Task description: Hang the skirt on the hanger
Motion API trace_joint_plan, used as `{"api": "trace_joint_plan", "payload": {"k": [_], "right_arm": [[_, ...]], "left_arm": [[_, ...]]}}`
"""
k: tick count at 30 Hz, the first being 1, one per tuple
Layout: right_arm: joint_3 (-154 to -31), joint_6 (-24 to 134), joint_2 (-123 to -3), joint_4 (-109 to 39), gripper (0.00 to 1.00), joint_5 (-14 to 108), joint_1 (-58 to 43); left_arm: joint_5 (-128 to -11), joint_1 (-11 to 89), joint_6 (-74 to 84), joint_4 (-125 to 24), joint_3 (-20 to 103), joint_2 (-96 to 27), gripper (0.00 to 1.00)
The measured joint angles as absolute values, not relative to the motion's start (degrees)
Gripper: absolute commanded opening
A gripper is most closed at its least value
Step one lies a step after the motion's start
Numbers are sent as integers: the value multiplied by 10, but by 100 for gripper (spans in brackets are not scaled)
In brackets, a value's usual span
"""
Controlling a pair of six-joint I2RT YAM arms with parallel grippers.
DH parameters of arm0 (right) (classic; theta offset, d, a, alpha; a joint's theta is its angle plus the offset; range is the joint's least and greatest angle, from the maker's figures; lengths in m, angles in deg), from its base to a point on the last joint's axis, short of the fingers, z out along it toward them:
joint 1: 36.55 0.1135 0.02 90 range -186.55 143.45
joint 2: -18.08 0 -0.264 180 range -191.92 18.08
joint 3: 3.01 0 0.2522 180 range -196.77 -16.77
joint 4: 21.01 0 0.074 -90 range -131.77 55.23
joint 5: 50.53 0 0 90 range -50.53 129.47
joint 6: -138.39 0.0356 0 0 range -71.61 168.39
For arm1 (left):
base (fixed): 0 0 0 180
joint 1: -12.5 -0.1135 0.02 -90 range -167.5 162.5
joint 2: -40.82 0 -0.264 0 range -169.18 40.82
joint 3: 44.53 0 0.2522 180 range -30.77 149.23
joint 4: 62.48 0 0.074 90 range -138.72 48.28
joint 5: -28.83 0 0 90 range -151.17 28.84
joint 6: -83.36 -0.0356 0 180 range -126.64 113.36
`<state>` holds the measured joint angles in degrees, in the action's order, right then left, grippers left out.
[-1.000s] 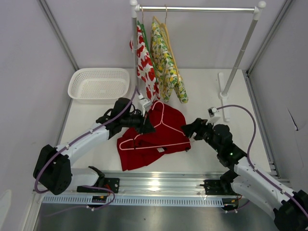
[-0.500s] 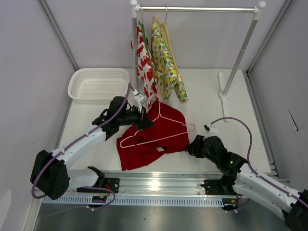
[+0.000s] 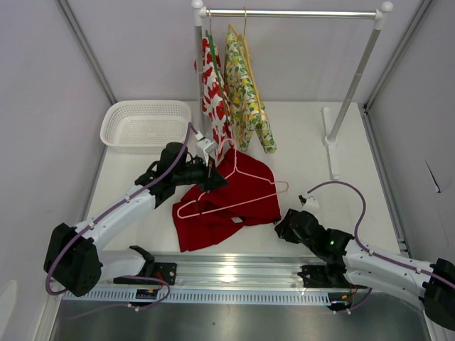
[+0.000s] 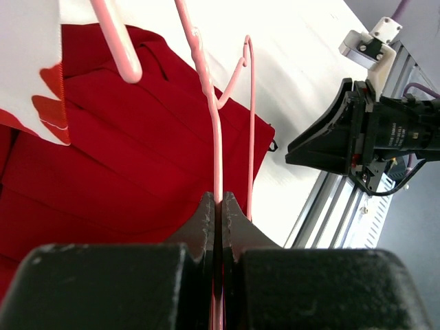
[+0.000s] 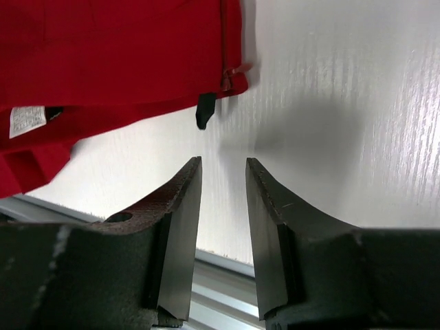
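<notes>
The red skirt (image 3: 245, 181) lies crumpled on the white table, in front of the rack. The pink wire hanger (image 3: 234, 204) rests across it, hook end toward the rack. My left gripper (image 3: 215, 179) is shut on the hanger's wire near the hook; in the left wrist view the wire (image 4: 215, 137) runs out from between the closed jaws (image 4: 218, 201) over the skirt (image 4: 124, 137). My right gripper (image 3: 279, 226) is open and empty, low over the table just off the skirt's near right corner. In the right wrist view the jaws (image 5: 223, 165) stand apart below the skirt's edge (image 5: 117, 55) and its small black loop (image 5: 204, 110).
A clothes rack (image 3: 352, 85) stands at the back with a white fruit-print garment (image 3: 215, 99) and a yellow-green garment (image 3: 245, 92) hung on it. A white basket (image 3: 146, 124) sits at the back left. A metal rail (image 3: 227, 273) runs along the near edge.
My right gripper has pulled back from the skirt's right side toward the near edge. My left gripper has shifted the hanger slightly toward the rack.
</notes>
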<state>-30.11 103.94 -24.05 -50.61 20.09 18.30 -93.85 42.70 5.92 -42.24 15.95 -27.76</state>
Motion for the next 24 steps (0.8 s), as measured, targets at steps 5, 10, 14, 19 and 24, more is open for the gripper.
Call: {"api": "trace_joint_plan", "payload": {"k": [5,10,14,19,24], "right_arm": [[-296,1045,-250,-465,38,195,156],[-292,1045,-263,-425,38,201,133],[-284,1049,-270,-402,38,207,130],[-281,1054,-290,-385,30,210,129],[-280,1059,-306,-366,19,210,125]], "left_arm": [[-939,427,59,-422,159,-277,0],[-939,427,59,-422,158,-276,0],[-939,427,59,-422,158,-276,0],[-939,427,59,-422,158,-276,0],[-939,427,59,-422,158,-276,0]]}}
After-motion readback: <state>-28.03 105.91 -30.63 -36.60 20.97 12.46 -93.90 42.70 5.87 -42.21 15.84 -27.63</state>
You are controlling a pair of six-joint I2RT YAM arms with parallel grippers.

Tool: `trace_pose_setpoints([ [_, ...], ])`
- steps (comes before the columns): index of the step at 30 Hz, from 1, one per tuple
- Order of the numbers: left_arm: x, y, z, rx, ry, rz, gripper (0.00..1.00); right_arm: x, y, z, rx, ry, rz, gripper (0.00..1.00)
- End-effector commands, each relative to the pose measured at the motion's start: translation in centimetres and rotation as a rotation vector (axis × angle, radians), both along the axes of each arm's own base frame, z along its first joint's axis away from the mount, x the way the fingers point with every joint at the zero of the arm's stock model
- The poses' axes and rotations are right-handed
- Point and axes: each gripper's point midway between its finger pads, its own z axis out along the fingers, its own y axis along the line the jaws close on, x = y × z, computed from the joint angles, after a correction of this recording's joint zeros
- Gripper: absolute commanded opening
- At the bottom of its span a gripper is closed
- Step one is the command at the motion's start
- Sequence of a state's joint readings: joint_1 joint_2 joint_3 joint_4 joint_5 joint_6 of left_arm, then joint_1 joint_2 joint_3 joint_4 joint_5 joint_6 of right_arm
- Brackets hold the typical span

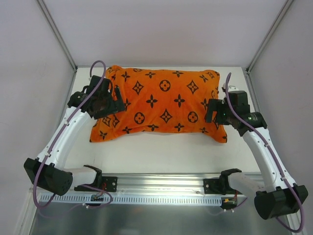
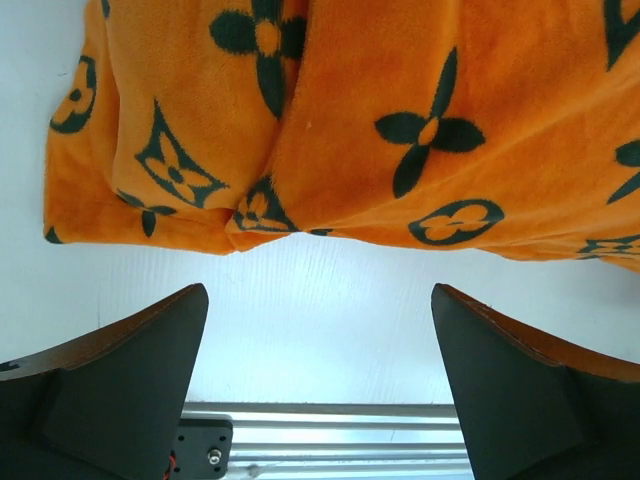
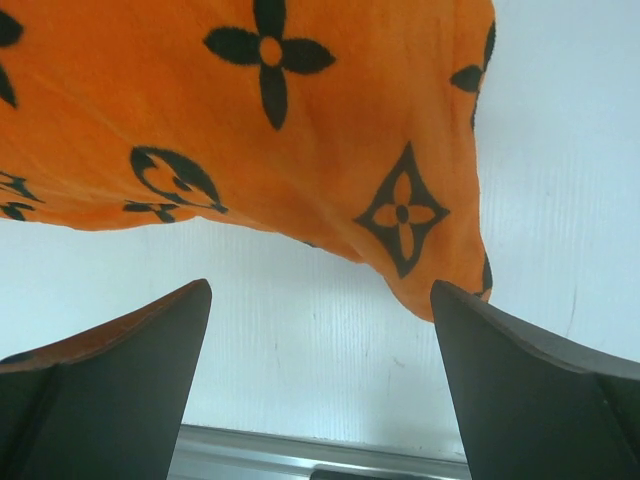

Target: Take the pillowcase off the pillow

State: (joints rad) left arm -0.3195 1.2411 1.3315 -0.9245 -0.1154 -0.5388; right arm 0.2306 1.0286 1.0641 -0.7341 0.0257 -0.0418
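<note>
white table (image 1: 161, 152), smooth and matte, enclosed by pale wall panels with grey metal posts (image 1: 58, 34) at the far corners. a ribbed metal rail (image 1: 161, 183) runs along the near edge. the pillowcase (image 1: 161, 103) lies plump and filled across the far half of the table. left gripper (image 1: 108, 102) sits at its left end and right gripper (image 1: 213, 111) at its right end, both spread wide and holding nothing.
</note>
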Motion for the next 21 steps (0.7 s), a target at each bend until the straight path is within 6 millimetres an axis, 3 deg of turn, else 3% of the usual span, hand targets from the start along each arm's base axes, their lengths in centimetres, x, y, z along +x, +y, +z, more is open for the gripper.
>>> trace_pose_setpoints([
  [1,0.7,-0.9,1.3,-0.064,-0.069,-0.01,0.95,1.4,1.8,2.1,0.089,-0.079,0.032,0.96],
  [3,1.2,-1.3,1.1,-0.075,-0.069,-0.018,0.92,2.5,2.9,1.8,0.134,-0.07,0.04,0.96],
  [7,1.4,-2.6,0.5,-0.125,-0.043,-0.037,0.9,6.6,5.8,2.5,0.253,-0.097,0.047,0.96],
  [10,2.2,-2.6,0.8,-0.125,-0.069,-0.028,0.94,9.5,7.1,1.3,0.25,-0.045,0.021,0.96],
  [11,3.0,-2.6,2.0,-0.119,-0.106,-0.027,0.98,10.3,6.9,0.8,0.223,-0.033,-0.005,0.97],
  [12,4.0,-2.5,1.6,-0.085,-0.096,-0.039,0.99,10.7,7.0,0.1,0.21,-0.002,-0.023,0.98],
  [14,5.8,-2.1,2.5,-0.063,-0.115,-0.04,0.99,12.0,7.5,-0.4,0.196,0.038,-0.039,0.34],
  [15,6.8,-2.1,1.2,-0.047,-0.076,-0.051,0.99,11.5,7.6,-0.7,0.203,0.079,-0.043,0.1],
  [16,7.5,-2.0,0.9,-0.039,-0.065,-0.047,0.99,11.4,8.1,-0.5,0.22,0.086,-0.021,0.01],
  [17,8.4,-1.9,0.7,-0.023,-0.064,-0.04,0.99,10.6,8.8,-0.2,0.262,0.094,0.019,0.01],
  [18,9.3,-2.3,-1.3,-0.011,-0.008,-0.049,0.99,10.4,8.9,0.0,0.273,0.081,0.028,0.01],
  [21,10.3,-4.5,-4.3,-0.076,0.095,-0.087,0.93,8.4,7.4,0.5,0.247,0.047,0.001,0.01],
])
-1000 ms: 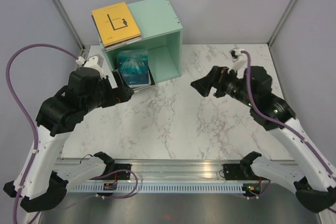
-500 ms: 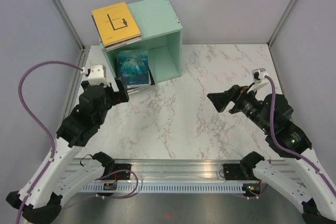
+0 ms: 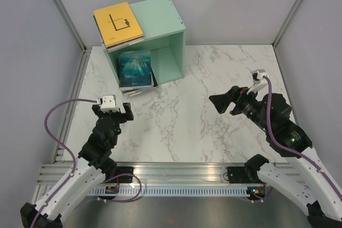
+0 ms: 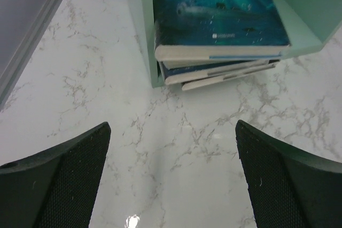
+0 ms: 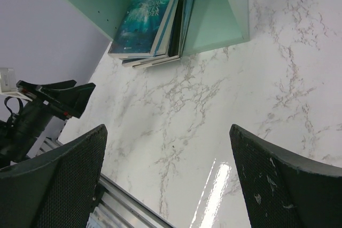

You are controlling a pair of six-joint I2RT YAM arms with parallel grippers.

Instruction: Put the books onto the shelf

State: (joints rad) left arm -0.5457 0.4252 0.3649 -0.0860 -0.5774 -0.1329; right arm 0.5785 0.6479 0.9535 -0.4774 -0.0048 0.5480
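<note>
The shelf (image 3: 160,17) is a mint-green cube at the back left, its open side facing the arms. A yellow-orange book (image 3: 117,23) lies on its roof over other books. Inside, a teal-blue book (image 3: 134,67) lies on a stack that sticks out of the opening. The left wrist view shows that teal-blue book (image 4: 219,9) with two more books (image 4: 224,73) under it, past the shelf wall (image 4: 141,30). My left gripper (image 3: 113,108) (image 4: 172,126) is open and empty, well short of the stack. My right gripper (image 3: 224,100) (image 5: 166,129) is open and empty over the marble at the right.
The marble table (image 3: 176,121) is edged by a metal rail (image 3: 176,177) at the near side. Grey walls with corner posts (image 3: 61,9) close in the left, back and right. Purple cables (image 3: 56,116) loop from both wrists. In the right wrist view the left gripper (image 5: 59,97) shows at the left.
My left arm has drawn back from the shelf opening toward the near edge, its gripper open throughout. My right gripper has pulled back a little to the right and nearer.
</note>
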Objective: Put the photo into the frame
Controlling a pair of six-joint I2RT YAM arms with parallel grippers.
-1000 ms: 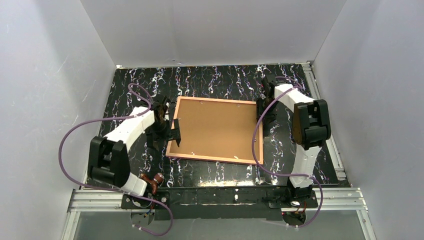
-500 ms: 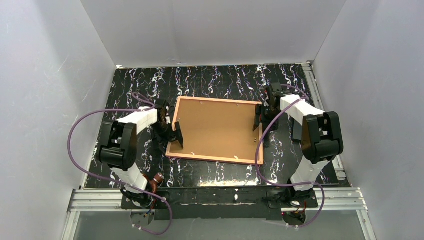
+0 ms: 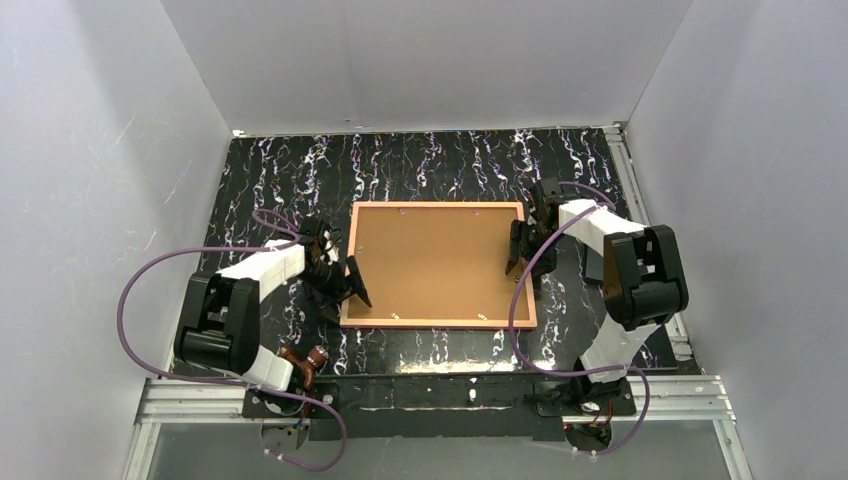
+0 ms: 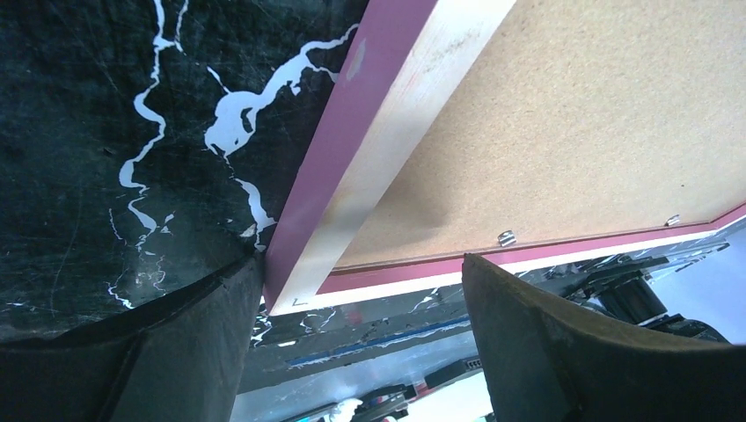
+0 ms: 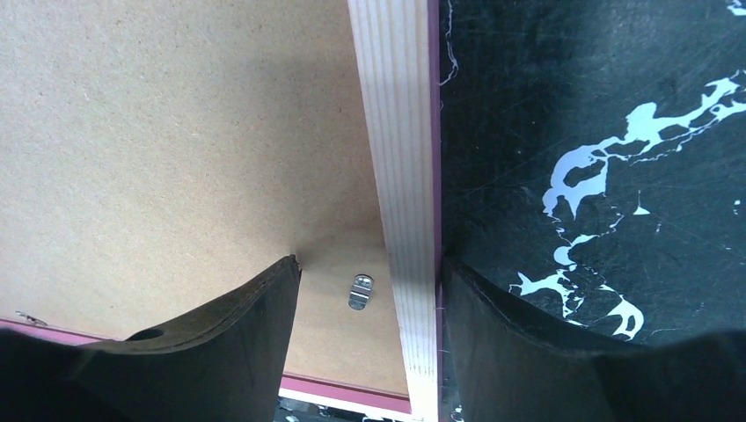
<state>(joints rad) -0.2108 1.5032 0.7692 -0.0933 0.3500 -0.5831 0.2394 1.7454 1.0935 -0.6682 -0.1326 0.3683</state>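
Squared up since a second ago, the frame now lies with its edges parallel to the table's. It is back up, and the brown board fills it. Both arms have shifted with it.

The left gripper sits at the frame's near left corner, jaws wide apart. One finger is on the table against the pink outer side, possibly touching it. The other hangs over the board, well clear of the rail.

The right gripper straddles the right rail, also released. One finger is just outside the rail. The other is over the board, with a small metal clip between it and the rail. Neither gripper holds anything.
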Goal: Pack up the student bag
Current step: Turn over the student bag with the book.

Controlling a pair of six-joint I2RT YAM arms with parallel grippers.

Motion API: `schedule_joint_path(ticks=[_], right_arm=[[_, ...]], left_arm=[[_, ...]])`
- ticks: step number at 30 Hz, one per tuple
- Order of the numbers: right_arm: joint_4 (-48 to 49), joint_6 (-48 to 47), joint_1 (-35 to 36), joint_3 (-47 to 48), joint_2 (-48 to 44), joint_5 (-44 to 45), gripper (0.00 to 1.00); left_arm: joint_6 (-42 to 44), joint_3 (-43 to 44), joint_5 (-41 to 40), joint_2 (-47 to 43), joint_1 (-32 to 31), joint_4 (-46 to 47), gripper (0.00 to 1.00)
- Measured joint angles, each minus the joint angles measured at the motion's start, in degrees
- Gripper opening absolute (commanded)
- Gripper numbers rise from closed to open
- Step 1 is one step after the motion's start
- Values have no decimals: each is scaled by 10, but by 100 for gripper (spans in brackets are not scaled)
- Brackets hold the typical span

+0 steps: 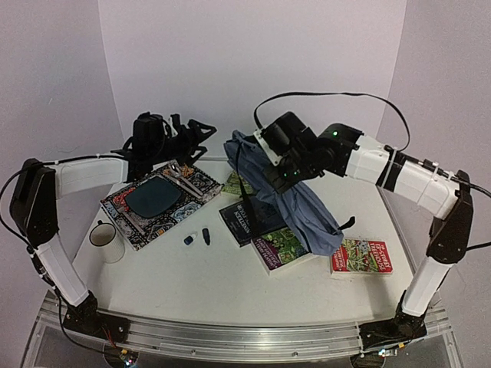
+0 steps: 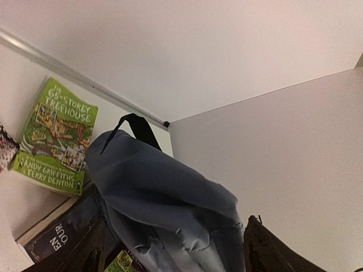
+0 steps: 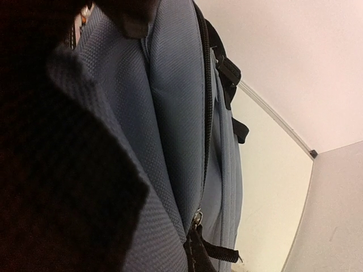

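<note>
Top external view: the student bag (image 1: 303, 207), a soft grey-blue backpack, sprawls across the right half of the white table (image 1: 230, 284), its upper end hoisted clear of the surface. The right gripper (image 1: 265, 161) is clamped tight on the fabric there. The right wrist view is filled with the bag's weave, its dark zipper line and black strap ends. The left gripper (image 1: 196, 132) hovers just left of the raised end. In the left wrist view its dark fingers (image 2: 264, 249) stand wide, with the bag hanging ahead of them; whether they touch the cloth cannot be told.

Books crowd the bag. A black book (image 1: 239, 220) and a green-covered book with a purple edge (image 1: 280, 247) lie partly under its near side. A red book (image 1: 362, 255) sits just beside its lower end. A bright green "Treehouse" paperback (image 2: 54, 139) lies behind it, towards the back wall.

On the left a large patterned book (image 1: 130, 218) lies at an angle, carrying a dark teal oval object (image 1: 153, 198). A white mug (image 1: 106, 241) stands near its front corner. Two small dark blue items (image 1: 197, 238), too small to identify, rest between the patterned book and the black one.

A black cable (image 1: 330, 96) arches over the right arm. Plain pale walls enclose the table on three sides, and an aluminium rail (image 1: 245, 337) runs along its near edge.
</note>
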Motion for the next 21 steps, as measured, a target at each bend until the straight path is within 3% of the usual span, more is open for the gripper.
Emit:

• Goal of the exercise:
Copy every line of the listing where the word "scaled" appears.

• Your solution:
Numbers are sent as integers: the value multiplied by 10, but by 100 for gripper (spans in brackets are not scaled)
- Values have no decimals: each is scaled by 10, but by 100 for gripper (spans in brackets are not scaled)

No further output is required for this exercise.